→ PROBLEM
Every line of the listing belongs in your answer exactly as written; the images do not.

---------- STORED DATA ----------

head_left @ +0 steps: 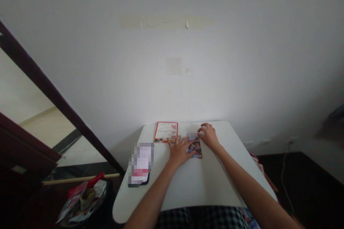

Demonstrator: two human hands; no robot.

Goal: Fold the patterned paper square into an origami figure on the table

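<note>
A small, colourful picture card (195, 146) lies on the white table (206, 182). My left hand (179, 153) rests flat with its fingers spread, the thumb and some fingers over the card's left side. At the upper right corner of the card, my right hand (208, 135) has its fingers curled, with thumb and forefinger pinched at the edge. A red-bordered printed booklet or box (166, 130) with text on its top lies just beyond my left fingertips; I cannot tell which it is.
A phone (141, 164), blurred out in the picture, lies at the table's left side. The white wall (172, 89) stands right behind the table. A lined waste bin (88, 204) with rubbish is on the floor at left. A cable (283, 179) hangs at right.
</note>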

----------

→ REPLY
head_left @ +0 steps: 

Demonstrator: two human hands; no robot.

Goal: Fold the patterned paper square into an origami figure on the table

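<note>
A small, colourful picture card (195, 146) lies on the white table (206, 182). My left hand (179, 153) rests flat with its fingers spread, the thumb and some fingers over the card's left side. At the upper right corner of the card, my right hand (208, 135) has its fingers curled, with thumb and forefinger pinched at the edge. A red-bordered printed booklet or box (166, 130) with text on its top lies just beyond my left fingertips; I cannot tell which it is.
A phone (141, 164), blurred out in the picture, lies at the table's left side. The white wall (172, 89) stands right behind the table. A lined waste bin (88, 204) with rubbish is on the floor at left. A cable (283, 179) hangs at right.
</note>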

The answer is complete, and the exercise is done.